* TASK GOAL
An exact copy of all the data below is needed.

* COLLECTED MATERIAL

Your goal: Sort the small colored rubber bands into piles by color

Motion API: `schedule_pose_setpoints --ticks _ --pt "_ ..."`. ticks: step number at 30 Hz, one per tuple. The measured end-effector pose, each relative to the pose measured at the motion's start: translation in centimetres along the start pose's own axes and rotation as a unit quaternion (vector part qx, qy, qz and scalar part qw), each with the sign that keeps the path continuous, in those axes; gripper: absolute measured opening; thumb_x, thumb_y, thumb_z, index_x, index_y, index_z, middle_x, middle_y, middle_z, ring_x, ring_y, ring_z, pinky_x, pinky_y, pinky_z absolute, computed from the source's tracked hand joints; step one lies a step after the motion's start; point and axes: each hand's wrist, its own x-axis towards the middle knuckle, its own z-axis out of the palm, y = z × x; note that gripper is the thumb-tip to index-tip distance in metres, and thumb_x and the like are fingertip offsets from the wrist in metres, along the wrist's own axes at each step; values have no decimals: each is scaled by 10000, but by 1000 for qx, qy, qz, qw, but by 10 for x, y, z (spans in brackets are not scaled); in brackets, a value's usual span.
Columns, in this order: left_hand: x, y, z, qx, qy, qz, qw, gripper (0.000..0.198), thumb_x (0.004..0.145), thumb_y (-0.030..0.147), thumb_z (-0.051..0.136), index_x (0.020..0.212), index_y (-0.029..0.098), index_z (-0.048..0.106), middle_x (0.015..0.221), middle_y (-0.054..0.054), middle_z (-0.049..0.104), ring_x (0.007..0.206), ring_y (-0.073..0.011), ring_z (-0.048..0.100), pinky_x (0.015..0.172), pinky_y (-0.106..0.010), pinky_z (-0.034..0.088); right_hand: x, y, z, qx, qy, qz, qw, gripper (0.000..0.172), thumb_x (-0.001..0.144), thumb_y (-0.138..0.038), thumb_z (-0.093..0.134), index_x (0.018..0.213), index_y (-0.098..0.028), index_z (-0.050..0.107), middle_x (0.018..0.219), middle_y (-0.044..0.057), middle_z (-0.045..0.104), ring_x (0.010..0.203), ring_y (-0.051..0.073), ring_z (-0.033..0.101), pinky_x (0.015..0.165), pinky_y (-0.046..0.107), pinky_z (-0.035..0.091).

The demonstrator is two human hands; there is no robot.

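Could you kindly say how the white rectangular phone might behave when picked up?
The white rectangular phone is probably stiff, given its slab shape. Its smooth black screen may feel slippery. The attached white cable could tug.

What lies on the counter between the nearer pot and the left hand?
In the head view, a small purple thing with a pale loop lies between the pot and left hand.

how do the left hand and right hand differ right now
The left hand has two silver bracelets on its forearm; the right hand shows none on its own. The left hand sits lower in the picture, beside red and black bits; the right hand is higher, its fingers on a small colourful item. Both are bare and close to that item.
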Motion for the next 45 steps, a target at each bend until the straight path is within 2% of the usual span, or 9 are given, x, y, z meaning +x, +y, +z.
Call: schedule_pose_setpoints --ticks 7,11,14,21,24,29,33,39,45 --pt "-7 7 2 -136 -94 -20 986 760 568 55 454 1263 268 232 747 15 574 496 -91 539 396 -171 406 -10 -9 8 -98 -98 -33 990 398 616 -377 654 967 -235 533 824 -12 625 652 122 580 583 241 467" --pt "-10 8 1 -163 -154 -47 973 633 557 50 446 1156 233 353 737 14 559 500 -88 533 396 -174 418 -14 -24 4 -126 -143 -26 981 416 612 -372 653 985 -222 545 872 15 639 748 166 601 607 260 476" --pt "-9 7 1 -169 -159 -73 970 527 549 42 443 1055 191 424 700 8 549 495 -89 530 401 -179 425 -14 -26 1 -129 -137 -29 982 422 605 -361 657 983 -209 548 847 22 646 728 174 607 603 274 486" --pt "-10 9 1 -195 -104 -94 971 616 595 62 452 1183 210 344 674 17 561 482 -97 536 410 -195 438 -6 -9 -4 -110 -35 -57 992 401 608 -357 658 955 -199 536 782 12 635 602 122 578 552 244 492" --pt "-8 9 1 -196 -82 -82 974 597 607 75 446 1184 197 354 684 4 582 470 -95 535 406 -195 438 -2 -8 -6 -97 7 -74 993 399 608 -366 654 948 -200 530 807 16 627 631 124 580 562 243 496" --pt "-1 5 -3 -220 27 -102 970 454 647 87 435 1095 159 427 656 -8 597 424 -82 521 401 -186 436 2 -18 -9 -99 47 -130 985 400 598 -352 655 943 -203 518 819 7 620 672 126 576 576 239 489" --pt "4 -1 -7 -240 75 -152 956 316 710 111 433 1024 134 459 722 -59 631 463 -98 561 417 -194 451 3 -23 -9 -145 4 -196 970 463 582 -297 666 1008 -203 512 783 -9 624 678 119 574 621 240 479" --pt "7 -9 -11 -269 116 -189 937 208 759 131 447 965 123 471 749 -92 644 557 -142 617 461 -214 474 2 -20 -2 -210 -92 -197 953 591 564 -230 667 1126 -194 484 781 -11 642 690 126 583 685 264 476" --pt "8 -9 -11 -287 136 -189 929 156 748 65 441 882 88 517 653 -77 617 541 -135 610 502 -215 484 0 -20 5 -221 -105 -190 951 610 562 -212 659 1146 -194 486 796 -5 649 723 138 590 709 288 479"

* YOUR SOLUTION
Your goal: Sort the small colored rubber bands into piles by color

Motion API: `schedule_pose_setpoints --ticks _ --pt "_ ..."`. ticks: step number at 30 Hz, one per tuple. The measured end-effector pose, each relative to the pose measured at the motion's start: translation in centimetres along the start pose's own axes and rotation as a unit quaternion (vector part qx, qy, qz and scalar part qw), each with the sign that keeps the path continuous, in those axes; gripper: absolute measured opening; thumb_x, thumb_y, thumb_z, index_x, index_y, index_z, middle_x, middle_y, middle_z, ring_x, ring_y, ring_z, pinky_x, pinky_y, pinky_z absolute, computed from the source's tracked hand joints; step one lies a step after the motion's start; point and axes: each hand's wrist, its own x-axis towards the middle knuckle, its own z-axis out of the palm, y = z × x; note that gripper is the thumb-tip to index-tip distance in metres, and thumb_x and the like are fingertip offsets from the wrist in metres, along the wrist's own axes at each step; values have no decimals: each is scaled by 10000, but by 1000 for qx, qy, qz, qw, but by 10 for x, y, z (spans in brackets are not scaled); in brackets, a value's usual span.
Columns, in this order: left_hand: x, y, z, qx, qy, qz, qw, gripper (0.000..0.198), thumb_x (0.004..0.145), thumb_y (-0.030..0.147), thumb_z (-0.051..0.136), index_x (0.020..0.212), index_y (-0.029..0.098), index_z (-0.048..0.106), middle_x (0.015..0.221), middle_y (-0.054..0.054), middle_z (-0.049..0.104), ring_x (0.007..0.206), ring_y (-0.073..0.011), ring_z (-0.048..0.100), pinky_x (0.015..0.172), pinky_y (-0.106..0.010), pinky_z (-0.034..0.088); right_hand: x, y, z, qx, qy, qz, qw, gripper (0.000..0.172), thumb_x (-0.001..0.144), thumb_y (-0.138..0.038), thumb_z (-0.093..0.134), index_x (0.018..0.213), index_y (-0.098..0.028), index_z (-0.050..0.107), middle_x (0.018..0.219), middle_y (-0.044..0.057), middle_z (-0.045..0.104), ring_x (0.010..0.203), ring_y (-0.051..0.073), ring_z (-0.033..0.101), pinky_x (0.015..0.165), pinky_y (-0.046..0.107), pinky_z (-0.035..0.091).

The demonstrator is two human hands; there is no robot.

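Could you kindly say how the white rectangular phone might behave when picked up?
The white rectangular phone is probably stiff, given its slab shape. Its smooth black screen may feel slippery. The attached white cable could tug.

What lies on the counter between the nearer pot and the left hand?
In the head view, a small purple thing with a pale loop lies between the pot and left hand.

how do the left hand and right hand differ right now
The left hand has two silver bracelets on its forearm; the right hand shows none on its own. The left hand sits lower in the picture, beside red and black bits; the right hand is higher, its fingers on a small colourful item. Both are bare and close to that item.
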Motion for the next 45 steps, a target at each bend until the straight path is within 2% of the usual span, or 9 are given, x, y, z meaning +x, +y, +z.
Call: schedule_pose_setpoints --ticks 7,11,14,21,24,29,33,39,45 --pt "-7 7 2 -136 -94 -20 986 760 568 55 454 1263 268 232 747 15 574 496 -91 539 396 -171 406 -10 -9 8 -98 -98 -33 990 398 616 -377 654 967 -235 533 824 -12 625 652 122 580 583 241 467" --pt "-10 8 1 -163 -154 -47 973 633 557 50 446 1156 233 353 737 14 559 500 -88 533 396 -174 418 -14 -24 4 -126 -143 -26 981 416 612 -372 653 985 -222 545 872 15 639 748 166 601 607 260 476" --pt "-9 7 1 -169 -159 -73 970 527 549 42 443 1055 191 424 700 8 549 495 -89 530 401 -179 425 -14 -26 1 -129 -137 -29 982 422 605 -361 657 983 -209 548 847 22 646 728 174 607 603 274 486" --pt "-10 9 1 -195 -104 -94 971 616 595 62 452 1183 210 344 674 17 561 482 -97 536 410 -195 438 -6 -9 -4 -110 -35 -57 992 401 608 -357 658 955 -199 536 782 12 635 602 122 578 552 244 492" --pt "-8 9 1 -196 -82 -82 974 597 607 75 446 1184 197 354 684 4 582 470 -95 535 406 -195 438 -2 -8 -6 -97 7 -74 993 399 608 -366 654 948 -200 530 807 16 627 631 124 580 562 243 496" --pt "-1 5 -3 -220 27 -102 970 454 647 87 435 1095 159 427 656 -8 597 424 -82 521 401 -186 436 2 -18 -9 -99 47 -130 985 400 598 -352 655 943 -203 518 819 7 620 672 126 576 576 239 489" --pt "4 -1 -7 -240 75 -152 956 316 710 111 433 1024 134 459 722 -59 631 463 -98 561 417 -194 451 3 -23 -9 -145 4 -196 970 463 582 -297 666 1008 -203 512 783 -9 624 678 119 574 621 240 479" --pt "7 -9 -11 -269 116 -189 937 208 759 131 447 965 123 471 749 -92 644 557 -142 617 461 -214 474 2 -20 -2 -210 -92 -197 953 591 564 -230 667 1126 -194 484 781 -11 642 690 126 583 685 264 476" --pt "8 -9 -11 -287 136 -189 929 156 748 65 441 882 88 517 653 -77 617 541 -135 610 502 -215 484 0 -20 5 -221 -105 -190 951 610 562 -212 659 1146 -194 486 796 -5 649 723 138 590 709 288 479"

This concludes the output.